• _Exercise directions_
For each line below that holds the string "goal", add one to a tally; report that tally alone.

** Opening Data supplied block **

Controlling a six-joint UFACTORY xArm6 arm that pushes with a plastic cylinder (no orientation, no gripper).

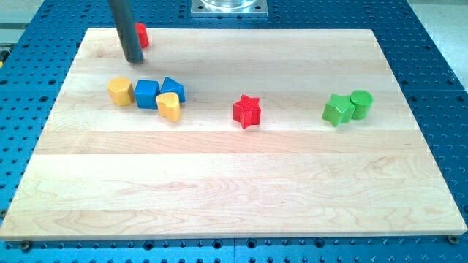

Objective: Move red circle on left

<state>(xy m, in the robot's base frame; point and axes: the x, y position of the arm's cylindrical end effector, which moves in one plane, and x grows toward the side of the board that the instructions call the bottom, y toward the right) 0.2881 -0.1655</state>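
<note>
- Red circle (142, 34): far corner of the board (234, 183), about 11 o'clock from board centre, close to the top edge. Mostly hidden behind my rod, only a red sliver shows on the rod's right side. Shape not really confirmable from here.
- My tip (134, 60): rod end sits just below-left of the red circle, roughly at its 7 o'clock. Touching or a hair apart, can't tell. No pincer on this rig, just a bare rod, so nothing to open, clench or hold.
- Risk: tip is on the circle's left/lower side, so a push from here would drive it right or off the top edge, not left. I judge I need to get round to its 3 o'clock side first.
- Risk: circle is near the top edge, an off-centre push could roll it off the board.
- Risk: swinging round carelessly could nudge it early.
- Nearby, at 6 o'clock from the tip: yellow block (121, 91), blue cube (146, 93), a second blue block (174, 88), yellow heart-like block (169, 106), bunched together. Below the leftward path, not blocking it.
- Red star (247, 111) near board centre, well apart.
- Green block (336, 109) and green cylinder (361, 103), touching, out at 3 o'clock, irrelevant.
</note>
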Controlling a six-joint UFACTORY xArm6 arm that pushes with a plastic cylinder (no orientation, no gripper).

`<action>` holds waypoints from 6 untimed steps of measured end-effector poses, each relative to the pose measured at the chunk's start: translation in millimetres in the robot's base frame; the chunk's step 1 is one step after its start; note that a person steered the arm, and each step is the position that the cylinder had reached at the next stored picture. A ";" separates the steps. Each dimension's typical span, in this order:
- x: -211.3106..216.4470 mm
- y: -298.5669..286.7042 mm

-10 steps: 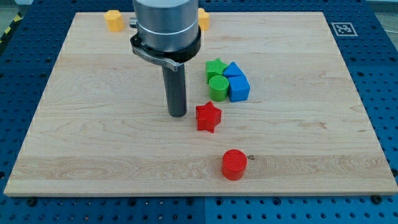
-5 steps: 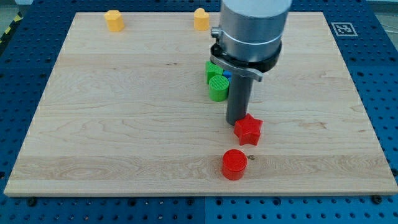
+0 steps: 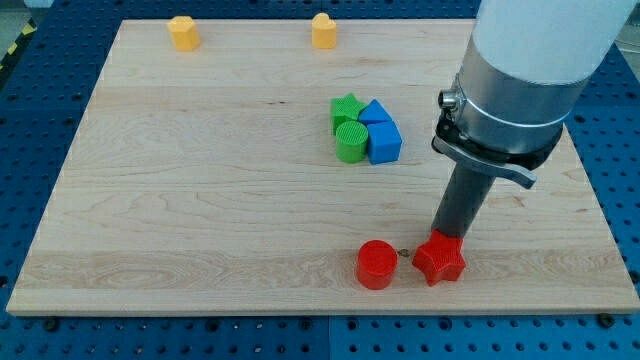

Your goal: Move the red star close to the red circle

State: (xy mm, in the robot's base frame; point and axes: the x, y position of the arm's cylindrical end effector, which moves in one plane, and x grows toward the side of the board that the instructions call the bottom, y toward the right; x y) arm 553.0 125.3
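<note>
In the camera view, your dark rod's tip (image 3: 447, 237) is touching the upper edge of the red star-shaped block (image 3: 440, 260), which is sitting near the wooden board (image 3: 200, 200)'s bottom edge, just right of the red round block (image 3: 377, 265) with a small gap between. You're carrying no fingers, only the rod. Watch it: pushing further downward from this side is likely sending the star off the board's edge, not toward the circle.

Wooden board (image 3: 200, 200) — red star (image 3: 440, 260), red circle (image 3: 377, 265), green (image 3: 349, 130) and blue blocks (image 3: 381, 132), two yellow blocks (image 3: 183, 32) — top edge.
</note>
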 end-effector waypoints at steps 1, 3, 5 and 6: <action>0.0 33.8; 3.3 83.4; 26.1 108.1; 44.5 108.1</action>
State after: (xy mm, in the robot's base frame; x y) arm 597.5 233.4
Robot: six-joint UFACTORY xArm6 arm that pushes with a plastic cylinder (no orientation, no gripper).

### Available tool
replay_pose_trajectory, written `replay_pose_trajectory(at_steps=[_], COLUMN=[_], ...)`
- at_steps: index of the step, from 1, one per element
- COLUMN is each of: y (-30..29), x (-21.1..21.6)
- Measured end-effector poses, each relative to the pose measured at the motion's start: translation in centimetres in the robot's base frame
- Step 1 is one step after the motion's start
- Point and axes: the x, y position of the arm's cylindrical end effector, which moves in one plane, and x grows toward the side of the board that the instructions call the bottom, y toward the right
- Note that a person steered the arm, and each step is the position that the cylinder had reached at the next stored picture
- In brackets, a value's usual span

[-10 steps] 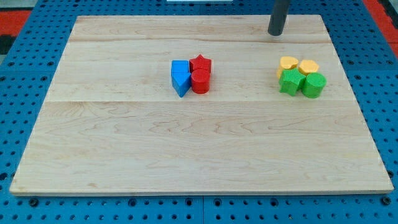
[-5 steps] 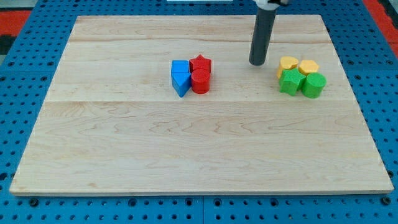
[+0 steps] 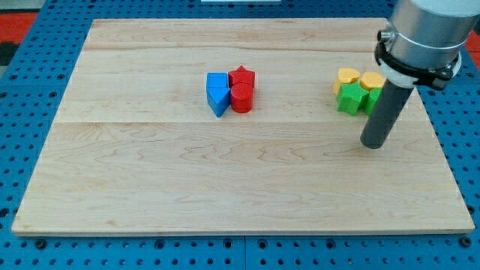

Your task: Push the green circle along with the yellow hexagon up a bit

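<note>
The green circle (image 3: 373,100) sits at the view's right, mostly hidden behind the dark rod. The yellow hexagon (image 3: 370,80) touches it just above. A green star-like block (image 3: 349,98) lies left of the circle and a yellow heart-like block (image 3: 346,76) lies left of the hexagon; the four form one tight cluster. My tip (image 3: 373,144) rests on the board just below the green circle, a short gap away from it.
A blue cluster (image 3: 217,93), a red star (image 3: 241,76) and a red circle (image 3: 241,98) sit together near the board's middle. The wooden board (image 3: 225,180) lies on a blue pegboard. The arm's grey body (image 3: 420,34) is at the view's top right.
My tip has moved from the top of the board, passing left of the yellow and green cluster, down and right to just below the green circle. No block has moved.
</note>
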Motion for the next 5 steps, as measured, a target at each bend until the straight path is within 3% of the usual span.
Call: replay_pose_trajectory(at_steps=[4,5], y=[3.8,3.4], x=[-5.6,-2.8])
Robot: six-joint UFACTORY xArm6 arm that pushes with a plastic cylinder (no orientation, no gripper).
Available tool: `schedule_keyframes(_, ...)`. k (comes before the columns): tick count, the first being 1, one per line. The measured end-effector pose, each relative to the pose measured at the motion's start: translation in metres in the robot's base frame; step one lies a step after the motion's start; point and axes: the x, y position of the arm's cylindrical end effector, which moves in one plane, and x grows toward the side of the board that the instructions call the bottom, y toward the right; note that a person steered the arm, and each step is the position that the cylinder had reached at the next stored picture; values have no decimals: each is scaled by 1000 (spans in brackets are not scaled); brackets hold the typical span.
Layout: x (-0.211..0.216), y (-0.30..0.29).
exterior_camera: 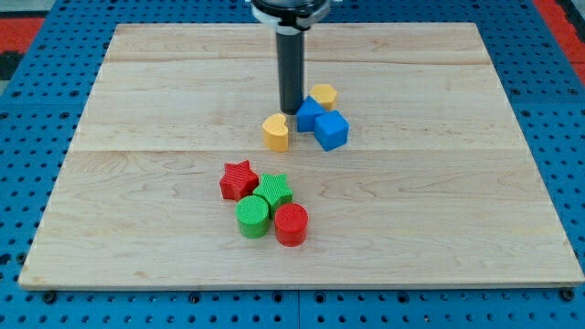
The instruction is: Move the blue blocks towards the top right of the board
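Two blue blocks sit near the board's middle: a blue cube [332,130] and another blue block [309,115] touching it on its upper left. My tip [291,111] stands just left of the second blue block, between it and a yellow heart [276,132]. A yellow block [323,95] lies just above the blue pair, touching it.
A red star [239,179], a green star [274,190], a green cylinder [253,217] and a red cylinder [292,224] cluster below the middle. The wooden board [457,201] lies on a blue pegboard.
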Motion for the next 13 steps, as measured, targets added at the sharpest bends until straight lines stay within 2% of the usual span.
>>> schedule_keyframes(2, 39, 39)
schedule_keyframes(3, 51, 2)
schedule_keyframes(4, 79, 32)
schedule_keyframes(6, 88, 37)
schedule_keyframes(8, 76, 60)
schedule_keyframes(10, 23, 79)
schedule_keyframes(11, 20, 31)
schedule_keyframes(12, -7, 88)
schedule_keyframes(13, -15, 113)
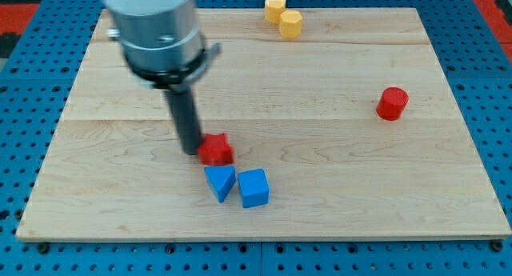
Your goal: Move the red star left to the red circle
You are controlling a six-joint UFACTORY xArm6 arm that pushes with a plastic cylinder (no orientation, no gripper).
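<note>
The red star lies on the wooden board below the middle, a little left of centre. My tip stands at the star's left side, touching or nearly touching it. The red circle is a short red cylinder far to the view's right, well apart from the star. The rod rises from the tip to the grey arm body at the view's top left.
A blue triangle and a blue cube lie side by side just below the red star. A yellow heart and a yellow hexagon sit at the board's top edge. Blue pegboard surrounds the board.
</note>
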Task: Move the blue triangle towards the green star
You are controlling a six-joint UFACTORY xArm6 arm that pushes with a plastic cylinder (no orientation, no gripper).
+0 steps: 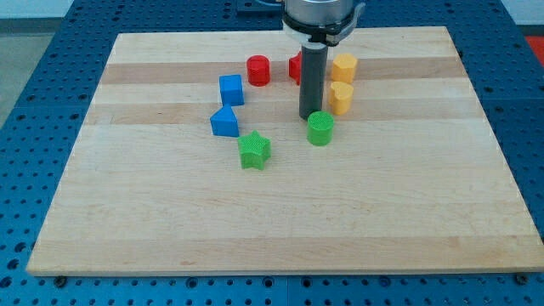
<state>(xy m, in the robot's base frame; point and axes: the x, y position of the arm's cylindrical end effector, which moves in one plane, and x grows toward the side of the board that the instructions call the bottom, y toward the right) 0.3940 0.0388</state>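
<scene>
Resting my tip (308, 116) just above green cylinder (320, 129), clear of blue triangle (224, 122) touching green star (254, 150); bare desk (280, 229) below; no hand fitted.

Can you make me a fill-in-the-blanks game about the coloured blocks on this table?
1. The blue triangle sits just up and to the view's left of the green ____.
2. My tip is right above the ____ cylinder, toward the view's top.
3. The two blocks to the view's right of the rod are ____.
4. The blue cube lies toward the view's ____ from the blue triangle.

Missing words: star; green; yellow; top
</scene>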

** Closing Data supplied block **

• _Solution for this exercise_
2